• **Work to complete**
Exact copy, no pictures: repeat the data that follows.
------------------------------------------------------------------------
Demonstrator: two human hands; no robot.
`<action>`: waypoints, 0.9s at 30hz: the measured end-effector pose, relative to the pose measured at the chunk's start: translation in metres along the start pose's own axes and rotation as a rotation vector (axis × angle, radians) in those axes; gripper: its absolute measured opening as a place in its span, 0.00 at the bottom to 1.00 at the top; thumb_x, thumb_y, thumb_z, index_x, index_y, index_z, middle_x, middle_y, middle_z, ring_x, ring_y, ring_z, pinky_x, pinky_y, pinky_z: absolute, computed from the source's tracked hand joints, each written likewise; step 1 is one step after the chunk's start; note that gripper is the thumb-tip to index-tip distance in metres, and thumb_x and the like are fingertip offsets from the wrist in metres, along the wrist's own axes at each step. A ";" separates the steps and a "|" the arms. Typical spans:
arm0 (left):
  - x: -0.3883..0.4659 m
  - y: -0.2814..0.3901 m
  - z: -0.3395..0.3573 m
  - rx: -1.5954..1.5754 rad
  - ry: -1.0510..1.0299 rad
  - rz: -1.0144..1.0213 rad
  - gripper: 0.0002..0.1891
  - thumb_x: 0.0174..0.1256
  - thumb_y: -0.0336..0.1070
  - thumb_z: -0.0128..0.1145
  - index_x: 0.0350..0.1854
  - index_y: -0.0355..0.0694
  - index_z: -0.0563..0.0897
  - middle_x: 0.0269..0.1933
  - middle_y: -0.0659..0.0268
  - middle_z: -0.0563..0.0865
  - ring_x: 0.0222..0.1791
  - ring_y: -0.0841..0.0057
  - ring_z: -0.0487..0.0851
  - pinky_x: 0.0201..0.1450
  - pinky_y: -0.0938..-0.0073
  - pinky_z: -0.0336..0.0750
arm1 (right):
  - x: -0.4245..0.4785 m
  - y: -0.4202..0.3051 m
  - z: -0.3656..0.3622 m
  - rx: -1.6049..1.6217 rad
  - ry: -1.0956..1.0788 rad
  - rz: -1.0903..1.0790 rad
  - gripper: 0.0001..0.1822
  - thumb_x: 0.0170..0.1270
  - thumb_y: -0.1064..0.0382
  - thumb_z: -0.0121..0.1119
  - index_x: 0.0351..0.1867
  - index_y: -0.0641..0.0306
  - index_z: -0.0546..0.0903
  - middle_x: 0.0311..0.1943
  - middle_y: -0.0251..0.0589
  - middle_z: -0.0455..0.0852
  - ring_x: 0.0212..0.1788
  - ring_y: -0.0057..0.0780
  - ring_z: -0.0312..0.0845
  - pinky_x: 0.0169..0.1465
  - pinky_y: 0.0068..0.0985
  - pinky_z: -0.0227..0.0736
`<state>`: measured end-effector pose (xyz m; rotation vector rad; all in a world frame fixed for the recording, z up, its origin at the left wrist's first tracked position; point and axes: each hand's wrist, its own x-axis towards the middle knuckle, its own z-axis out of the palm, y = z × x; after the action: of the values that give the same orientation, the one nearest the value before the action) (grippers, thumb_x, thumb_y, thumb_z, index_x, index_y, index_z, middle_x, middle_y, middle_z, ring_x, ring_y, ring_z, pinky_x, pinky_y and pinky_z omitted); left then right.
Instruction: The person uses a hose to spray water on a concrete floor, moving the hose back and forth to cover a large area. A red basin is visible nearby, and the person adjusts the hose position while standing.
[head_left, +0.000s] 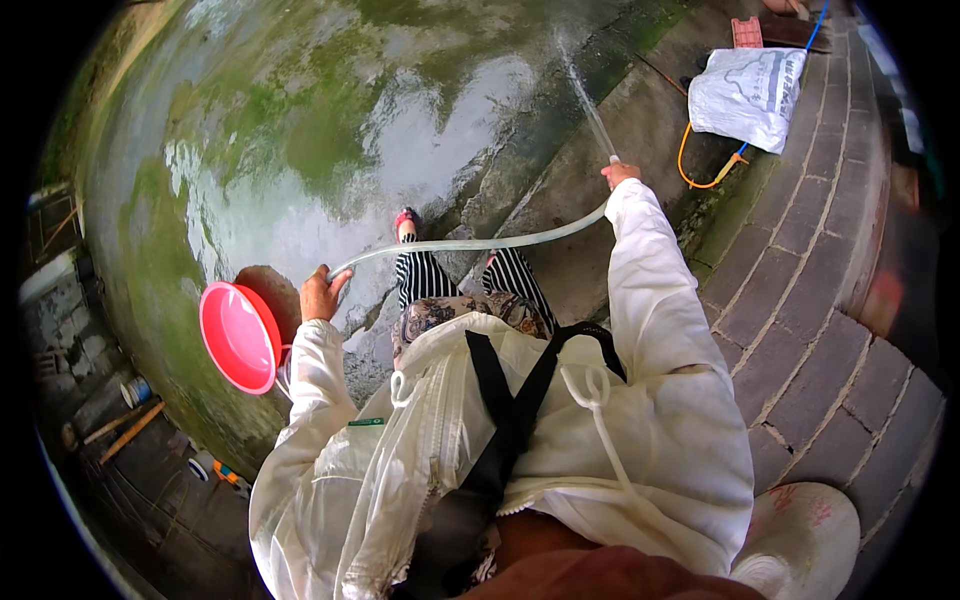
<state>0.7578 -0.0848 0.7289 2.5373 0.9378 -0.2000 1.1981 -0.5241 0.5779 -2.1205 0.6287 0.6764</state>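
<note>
A clear flexible water hose (487, 244) sags between my two hands, in front of my striped trousers. My right hand (620, 174) grips it close to its outlet, arm stretched forward. From there a jet of water (585, 94) shoots away onto the wet concrete ground (442, 127), which is patched with green moss. Further back along the hose, my left hand (321, 294) is closed around it. Just left of that hand is a pink plastic basin (238, 337), its inside facing up and nothing visible in it.
To the right runs a wall of grey blocks (795, 300). A white woven sack (746, 97) bearing print lies by it, with an orange hose (684, 161) beside. Wooden sticks (131, 433) and other items lie at lower left. A white rounded object (806, 536) stands near my right side.
</note>
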 end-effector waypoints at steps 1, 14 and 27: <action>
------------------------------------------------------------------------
• **Solved exercise**
Demonstrator: two human hands; no robot.
`<action>`: waypoints, 0.9s at 30hz: the measured end-effector pose, relative to the pose measured at the chunk's start: translation in metres along the start pose's own axes and rotation as a rotation vector (axis × angle, radians) in those axes; gripper: its absolute measured opening as a place in its span, 0.00 at the bottom to 1.00 at the top; thumb_x, thumb_y, thumb_z, index_x, index_y, index_z, middle_x, middle_y, middle_z, ring_x, ring_y, ring_z, pinky_x, pinky_y, pinky_z: absolute, computed from the source's tracked hand joints, each written likewise; step 1 is one step after the chunk's start; note that gripper is the thumb-tip to index-tip distance in metres, and thumb_x and the like are fingertip offsets from the wrist in metres, along the wrist's own axes at each step. A ";" separates the steps and a "|" the arms. Typical spans:
arm0 (left):
  - x: -0.3883..0.4659 m
  - y: -0.2814..0.3901 m
  - z: -0.3395..0.3573 m
  - rx: -1.5954..1.5754 rad
  - ry: -1.0510..1.0299 rad
  - rz: -1.0144..1.0213 rad
  - gripper: 0.0002..0.1891
  - thumb_x: 0.0174..0.1256
  - thumb_y: -0.0336..0.1070
  - thumb_z: -0.0128..0.1145
  - index_x: 0.0350..0.1854
  - index_y: -0.0355..0.0694
  - index_z: -0.0563..0.0897
  - middle_x: 0.0269..0.1933
  - middle_y: -0.0659..0.0268
  - middle_z: -0.0563..0.0865
  - ring_x: 0.0222..0.1791
  - ring_y: -0.0841..0.0057
  - ring_z: -0.0487..0.0851
  - pinky_x: 0.0201..0.1450
  - pinky_y: -0.0938..-0.0073
  - pinky_z: -0.0336..0.0750
arm1 (right):
  - x: -0.4245..0.4785 m
  - y: -0.4202..0.3051 m
  - z: -0.3656..0.3622 m
  - rx: -1.6049..1.6217 rad
  - ry: -1.0956..1.0788 rad
  - rz: -1.0903..1.0790 rad
  - gripper: 0.0001..0.1822
  - thumb_x: 0.0170..0.1270
  - thumb_y: -0.1064..0.0382
  - thumb_z: -0.0121..0.1119
  - index_x: 0.0351..0.1867
  - index_y: -0.0641..0.0306
  - index_z: -0.0546..0.0903
  - middle_x: 0.0311..0.1943
  - middle_y: -0.0251..0.0589
  - middle_z: -0.0455..0.0852
  - ring_x: 0.0212..0.1788
  - ring_y: -0.0057..0.0780
  - ring_z: -0.0312..0.0845
  - pinky_x: 0.0169..0.1465
  - pinky_y: 0.0068..0.0985
  - pinky_z: -0.0227..0.0736
`<state>`: measured end-effector pose (xyz m; rotation vector rad; all in a world frame fixed for the recording, z up, its origin at the left wrist's first tracked position; point and axes: each hand's wrist, its own x-axis towards the middle knuckle, its own z-axis out of the palm, y = z × x; after the action: of the values that give the same orientation, the one nearest the value before the action) (grippers, thumb_x, thumb_y, thumb_z, index_x, index_y, index_z, middle_x, middle_y, middle_z, ring_x, ring_y, ring_z, pinky_x, pinky_y and pinky_z omitted); left then right.
Instruction: The person uses a hose to spray water on a concrete floor, moving the hose back and forth to cover a large area. A red basin is visible nearby, and the person adjusts the hose position while standing.
[head_left, +0.000s] 
<state>0.7578 -0.0848 0.7289 2.5373 0.9378 -0.2000 1.1981 -0.5241 0.5779 -2.1205 0.6287 0.6764</state>
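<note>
A clear flexible water hose (487, 244) sags between my two hands, in front of my striped trousers. My right hand (620, 174) grips it close to its outlet, arm stretched forward. From there a jet of water (585, 94) shoots away onto the wet concrete ground (442, 127), which is patched with green moss. Further back along the hose, my left hand (321, 294) is closed around it. Just left of that hand is a pink plastic basin (238, 337), its inside facing up and nothing visible in it.
To the right runs a wall of grey blocks (795, 300). A white woven sack (746, 97) bearing print lies by it, with an orange hose (684, 161) beside. Wooden sticks (131, 433) and other items lie at lower left. A white rounded object (806, 536) stands near my right side.
</note>
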 end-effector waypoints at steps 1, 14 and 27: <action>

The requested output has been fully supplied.